++++ Data for the task

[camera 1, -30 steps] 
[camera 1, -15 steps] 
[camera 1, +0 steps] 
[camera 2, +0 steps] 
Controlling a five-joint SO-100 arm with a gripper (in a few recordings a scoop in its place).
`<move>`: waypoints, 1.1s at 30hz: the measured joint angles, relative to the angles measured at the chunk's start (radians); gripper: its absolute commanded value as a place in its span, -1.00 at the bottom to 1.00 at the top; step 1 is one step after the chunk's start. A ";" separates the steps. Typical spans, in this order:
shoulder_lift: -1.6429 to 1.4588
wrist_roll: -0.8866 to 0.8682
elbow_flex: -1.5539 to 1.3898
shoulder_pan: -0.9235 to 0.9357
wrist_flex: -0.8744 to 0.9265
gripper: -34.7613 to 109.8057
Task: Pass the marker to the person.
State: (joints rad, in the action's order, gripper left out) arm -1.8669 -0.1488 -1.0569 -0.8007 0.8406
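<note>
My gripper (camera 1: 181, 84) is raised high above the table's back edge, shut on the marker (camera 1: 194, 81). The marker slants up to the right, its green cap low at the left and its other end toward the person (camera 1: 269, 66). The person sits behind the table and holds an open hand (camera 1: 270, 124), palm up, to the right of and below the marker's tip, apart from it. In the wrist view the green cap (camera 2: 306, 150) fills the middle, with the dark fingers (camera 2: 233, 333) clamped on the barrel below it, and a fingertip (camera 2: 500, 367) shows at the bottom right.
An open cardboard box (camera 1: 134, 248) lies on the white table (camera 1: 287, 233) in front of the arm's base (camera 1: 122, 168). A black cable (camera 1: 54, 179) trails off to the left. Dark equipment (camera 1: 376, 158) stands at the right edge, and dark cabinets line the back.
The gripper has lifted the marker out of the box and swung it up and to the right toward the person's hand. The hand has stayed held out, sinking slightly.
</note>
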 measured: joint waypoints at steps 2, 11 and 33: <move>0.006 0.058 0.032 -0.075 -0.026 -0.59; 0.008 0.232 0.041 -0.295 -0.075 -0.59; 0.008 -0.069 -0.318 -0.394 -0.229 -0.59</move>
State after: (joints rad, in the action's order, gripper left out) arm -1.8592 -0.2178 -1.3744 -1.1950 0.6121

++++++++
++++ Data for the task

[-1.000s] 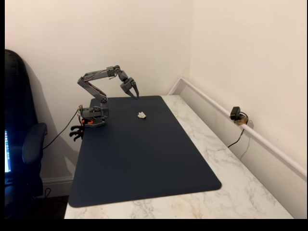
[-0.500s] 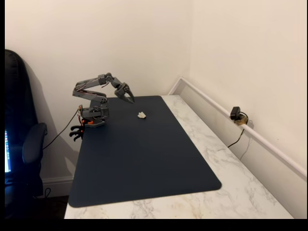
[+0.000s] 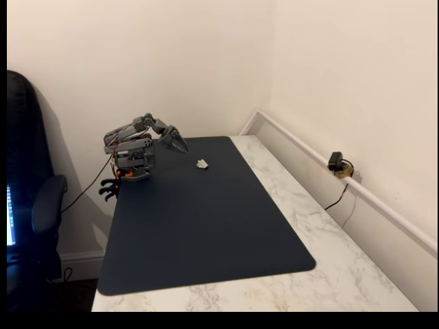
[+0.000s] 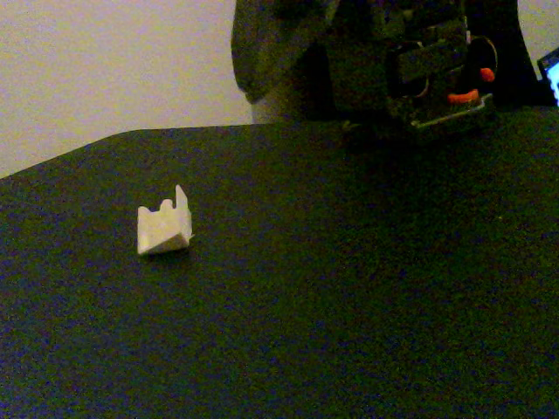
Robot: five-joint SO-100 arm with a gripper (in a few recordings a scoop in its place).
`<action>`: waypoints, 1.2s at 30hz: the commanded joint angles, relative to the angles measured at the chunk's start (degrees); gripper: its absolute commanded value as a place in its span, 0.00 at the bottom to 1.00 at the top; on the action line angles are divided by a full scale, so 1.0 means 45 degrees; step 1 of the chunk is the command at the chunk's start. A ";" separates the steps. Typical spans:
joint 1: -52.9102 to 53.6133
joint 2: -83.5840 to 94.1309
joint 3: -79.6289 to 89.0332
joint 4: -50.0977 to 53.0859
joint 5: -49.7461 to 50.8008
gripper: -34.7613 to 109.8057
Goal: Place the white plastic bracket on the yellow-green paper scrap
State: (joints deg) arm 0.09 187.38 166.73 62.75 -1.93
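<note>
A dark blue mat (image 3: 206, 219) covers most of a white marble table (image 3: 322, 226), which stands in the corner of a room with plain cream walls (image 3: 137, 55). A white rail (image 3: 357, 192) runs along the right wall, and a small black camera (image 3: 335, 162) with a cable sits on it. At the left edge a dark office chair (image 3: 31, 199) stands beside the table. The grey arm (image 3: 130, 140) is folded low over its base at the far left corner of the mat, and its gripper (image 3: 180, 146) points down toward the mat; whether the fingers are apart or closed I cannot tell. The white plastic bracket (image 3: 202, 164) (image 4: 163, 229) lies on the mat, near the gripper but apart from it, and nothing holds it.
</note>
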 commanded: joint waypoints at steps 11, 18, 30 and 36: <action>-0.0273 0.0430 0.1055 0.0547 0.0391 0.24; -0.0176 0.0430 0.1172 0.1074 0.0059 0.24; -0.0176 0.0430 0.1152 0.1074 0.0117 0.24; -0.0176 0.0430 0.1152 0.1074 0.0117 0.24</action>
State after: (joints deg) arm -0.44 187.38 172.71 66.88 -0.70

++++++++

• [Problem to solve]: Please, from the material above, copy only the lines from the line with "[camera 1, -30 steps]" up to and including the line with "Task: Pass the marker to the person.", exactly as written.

• [Result]:
[camera 1, -30 steps] 
[camera 1, -15 steps] 
[camera 1, +0 steps] 
[camera 2, +0 steps] 
Controlling a five-joint SO-100 arm with a gripper (in a few recordings a scoop in its place).
`<move>`: waypoints, 1.1s at 30hz: the measured joint angles, relative to the angles measured at the chunk's start (radians); gripper: its absolute commanded value as a place in its span, -1.00 at the bottom to 1.00 at the top; step 1 is one step after the chunk's start. A ";" separates the steps. Typical spans, in this order:
shoulder_lift: -1.6429 to 1.4588
wrist_roll: -0.8866 to 0.8682
elbow_flex: -1.5539 to 1.3898
shoulder_pan: -0.9235 to 0.9357
wrist_flex: -0.8744 to 0.9265
gripper: -34.7613 to 109.8057
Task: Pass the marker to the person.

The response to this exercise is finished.